───── Listed records

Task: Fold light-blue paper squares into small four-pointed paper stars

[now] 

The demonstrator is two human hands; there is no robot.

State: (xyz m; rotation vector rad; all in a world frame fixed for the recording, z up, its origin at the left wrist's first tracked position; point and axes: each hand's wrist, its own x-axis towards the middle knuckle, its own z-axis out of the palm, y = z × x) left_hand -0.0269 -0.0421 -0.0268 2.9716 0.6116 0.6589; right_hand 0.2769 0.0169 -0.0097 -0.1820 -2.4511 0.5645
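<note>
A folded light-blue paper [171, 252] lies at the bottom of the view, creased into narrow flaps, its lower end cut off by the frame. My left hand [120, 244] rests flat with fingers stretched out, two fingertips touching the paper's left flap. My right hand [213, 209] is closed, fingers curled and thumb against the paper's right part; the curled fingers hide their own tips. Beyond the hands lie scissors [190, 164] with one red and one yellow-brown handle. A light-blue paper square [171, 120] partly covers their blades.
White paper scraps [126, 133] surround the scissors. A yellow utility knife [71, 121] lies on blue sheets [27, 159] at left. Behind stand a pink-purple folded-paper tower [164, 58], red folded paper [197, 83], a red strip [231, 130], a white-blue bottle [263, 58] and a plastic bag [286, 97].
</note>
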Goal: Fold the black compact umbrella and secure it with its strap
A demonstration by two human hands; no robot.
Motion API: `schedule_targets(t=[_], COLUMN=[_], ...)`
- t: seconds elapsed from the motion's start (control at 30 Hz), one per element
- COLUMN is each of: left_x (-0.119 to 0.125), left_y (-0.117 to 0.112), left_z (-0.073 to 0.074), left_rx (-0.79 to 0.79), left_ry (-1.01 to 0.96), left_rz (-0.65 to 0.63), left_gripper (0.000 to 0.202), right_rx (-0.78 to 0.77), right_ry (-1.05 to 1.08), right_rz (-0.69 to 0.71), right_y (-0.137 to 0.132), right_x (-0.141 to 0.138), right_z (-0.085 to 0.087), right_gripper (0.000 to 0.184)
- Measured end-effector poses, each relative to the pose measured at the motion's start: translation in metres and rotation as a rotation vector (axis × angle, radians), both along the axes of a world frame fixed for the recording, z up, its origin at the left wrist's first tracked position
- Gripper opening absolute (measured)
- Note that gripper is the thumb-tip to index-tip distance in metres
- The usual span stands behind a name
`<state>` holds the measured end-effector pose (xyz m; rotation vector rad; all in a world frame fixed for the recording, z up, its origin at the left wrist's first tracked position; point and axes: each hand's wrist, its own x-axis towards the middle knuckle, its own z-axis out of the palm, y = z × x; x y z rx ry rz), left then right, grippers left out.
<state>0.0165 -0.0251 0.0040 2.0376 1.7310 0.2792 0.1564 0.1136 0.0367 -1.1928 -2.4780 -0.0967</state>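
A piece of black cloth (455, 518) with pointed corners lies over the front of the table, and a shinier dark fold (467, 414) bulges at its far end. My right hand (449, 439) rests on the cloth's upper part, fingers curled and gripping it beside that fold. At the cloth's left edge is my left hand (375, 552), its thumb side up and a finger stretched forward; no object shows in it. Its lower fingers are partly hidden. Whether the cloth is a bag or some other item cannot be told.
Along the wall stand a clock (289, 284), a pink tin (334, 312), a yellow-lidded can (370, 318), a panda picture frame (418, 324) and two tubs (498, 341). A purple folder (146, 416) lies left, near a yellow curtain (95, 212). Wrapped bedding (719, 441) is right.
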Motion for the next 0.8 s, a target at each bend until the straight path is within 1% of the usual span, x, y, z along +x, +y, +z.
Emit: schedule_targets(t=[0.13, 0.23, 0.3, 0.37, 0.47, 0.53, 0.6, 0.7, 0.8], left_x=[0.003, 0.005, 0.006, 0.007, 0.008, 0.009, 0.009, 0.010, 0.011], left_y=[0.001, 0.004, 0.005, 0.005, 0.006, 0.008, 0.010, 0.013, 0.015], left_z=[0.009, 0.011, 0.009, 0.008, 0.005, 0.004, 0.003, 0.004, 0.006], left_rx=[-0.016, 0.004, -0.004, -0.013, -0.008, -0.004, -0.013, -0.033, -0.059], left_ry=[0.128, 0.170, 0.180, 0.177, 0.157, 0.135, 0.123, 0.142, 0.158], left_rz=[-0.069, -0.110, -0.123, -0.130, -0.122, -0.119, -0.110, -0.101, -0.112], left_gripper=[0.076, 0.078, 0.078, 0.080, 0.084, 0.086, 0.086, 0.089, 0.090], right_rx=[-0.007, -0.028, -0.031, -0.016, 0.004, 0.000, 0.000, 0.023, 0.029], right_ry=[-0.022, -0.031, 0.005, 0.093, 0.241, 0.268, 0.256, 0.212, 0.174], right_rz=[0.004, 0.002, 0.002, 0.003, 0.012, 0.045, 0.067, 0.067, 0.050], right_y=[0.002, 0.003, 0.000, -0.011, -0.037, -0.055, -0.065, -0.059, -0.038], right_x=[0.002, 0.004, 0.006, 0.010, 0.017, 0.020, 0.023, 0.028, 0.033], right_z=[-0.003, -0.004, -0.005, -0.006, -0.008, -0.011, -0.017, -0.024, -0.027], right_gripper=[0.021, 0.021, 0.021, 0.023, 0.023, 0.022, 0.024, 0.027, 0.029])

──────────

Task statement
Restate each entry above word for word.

The answer
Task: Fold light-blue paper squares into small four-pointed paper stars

[now] 

The demonstrator is two human hands; there is no robot.

State: (xyz m; rotation vector rad; all in a world frame fixed for the recording, z up, its origin at the left wrist's first tracked position; point and axes: each hand's wrist, its own x-axis towards the middle knuckle, its own z-axis out of the palm, y = z × x) left_hand -0.0269 -0.0421 -0.0268 2.9716 0.6116 0.6589; right_hand 0.2769 0.0169 -0.0097 -0.1820 -2.4511 0.5645
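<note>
A folded light-blue paper [171, 252] lies at the bottom of the view, creased into narrow flaps, its lower end cut off by the frame. My left hand [120, 244] rests flat with fingers stretched out, two fingertips touching the paper's left flap. My right hand [213, 209] is closed, fingers curled and thumb against the paper's right part; the curled fingers hide their own tips. Beyond the hands lie scissors [190, 164] with one red and one yellow-brown handle. A light-blue paper square [171, 120] partly covers their blades.
White paper scraps [126, 133] surround the scissors. A yellow utility knife [71, 121] lies on blue sheets [27, 159] at left. Behind stand a pink-purple folded-paper tower [164, 58], red folded paper [197, 83], a red strip [231, 130], a white-blue bottle [263, 58] and a plastic bag [286, 97].
</note>
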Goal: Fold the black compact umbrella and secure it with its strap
A demonstration by two human hands; no robot.
Motion API: `schedule_targets(t=[_], COLUMN=[_], ...)`
- t: seconds elapsed from the motion's start (control at 30 Hz), one per element
- COLUMN is each of: left_x (-0.119 to 0.125), left_y (-0.117 to 0.112), left_z (-0.073 to 0.074), left_rx (-0.79 to 0.79), left_ry (-1.01 to 0.96), left_rz (-0.65 to 0.63), left_gripper (0.000 to 0.202), right_rx (-0.78 to 0.77), right_ry (-1.05 to 1.08), right_rz (-0.69 to 0.71), right_y (-0.137 to 0.132), right_x (-0.141 to 0.138), right_z (-0.085 to 0.087), right_gripper (0.000 to 0.184)
- Measured end-effector poses, each relative to the pose measured at the motion's start: translation in metres and rotation as a rotation vector (axis × angle, radians), both along the axes of a world frame fixed for the recording, z up, its origin at the left wrist's first tracked position
- Gripper opening absolute (measured)
- Note that gripper is the thumb-tip to index-tip distance in metres
- The usual span stands behind a name
`<state>` holds the measured end-effector pose (xyz m; rotation vector rad; all in a world frame fixed for the recording, z up, its origin at the left wrist's first tracked position; point and axes: each hand's wrist, its own x-axis towards the middle knuckle, its own z-axis out of the palm, y = z × x; x y z rx ry rz), left then right, grippers left out.
<state>0.0165 -0.0251 0.0040 2.0376 1.7310 0.2792 0.1564 0.1136 0.0367 -1.1928 -2.4780 -0.0967</state>
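A piece of black cloth (455, 518) with pointed corners lies over the front of the table, and a shinier dark fold (467, 414) bulges at its far end. My right hand (449, 439) rests on the cloth's upper part, fingers curled and gripping it beside that fold. At the cloth's left edge is my left hand (375, 552), its thumb side up and a finger stretched forward; no object shows in it. Its lower fingers are partly hidden. Whether the cloth is a bag or some other item cannot be told.
Along the wall stand a clock (289, 284), a pink tin (334, 312), a yellow-lidded can (370, 318), a panda picture frame (418, 324) and two tubs (498, 341). A purple folder (146, 416) lies left, near a yellow curtain (95, 212). Wrapped bedding (719, 441) is right.
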Motion for the next 0.8 s, a target at each bend until the straight path is within 1% of the usual span, x, y, z along +x, +y, +z.
Emit: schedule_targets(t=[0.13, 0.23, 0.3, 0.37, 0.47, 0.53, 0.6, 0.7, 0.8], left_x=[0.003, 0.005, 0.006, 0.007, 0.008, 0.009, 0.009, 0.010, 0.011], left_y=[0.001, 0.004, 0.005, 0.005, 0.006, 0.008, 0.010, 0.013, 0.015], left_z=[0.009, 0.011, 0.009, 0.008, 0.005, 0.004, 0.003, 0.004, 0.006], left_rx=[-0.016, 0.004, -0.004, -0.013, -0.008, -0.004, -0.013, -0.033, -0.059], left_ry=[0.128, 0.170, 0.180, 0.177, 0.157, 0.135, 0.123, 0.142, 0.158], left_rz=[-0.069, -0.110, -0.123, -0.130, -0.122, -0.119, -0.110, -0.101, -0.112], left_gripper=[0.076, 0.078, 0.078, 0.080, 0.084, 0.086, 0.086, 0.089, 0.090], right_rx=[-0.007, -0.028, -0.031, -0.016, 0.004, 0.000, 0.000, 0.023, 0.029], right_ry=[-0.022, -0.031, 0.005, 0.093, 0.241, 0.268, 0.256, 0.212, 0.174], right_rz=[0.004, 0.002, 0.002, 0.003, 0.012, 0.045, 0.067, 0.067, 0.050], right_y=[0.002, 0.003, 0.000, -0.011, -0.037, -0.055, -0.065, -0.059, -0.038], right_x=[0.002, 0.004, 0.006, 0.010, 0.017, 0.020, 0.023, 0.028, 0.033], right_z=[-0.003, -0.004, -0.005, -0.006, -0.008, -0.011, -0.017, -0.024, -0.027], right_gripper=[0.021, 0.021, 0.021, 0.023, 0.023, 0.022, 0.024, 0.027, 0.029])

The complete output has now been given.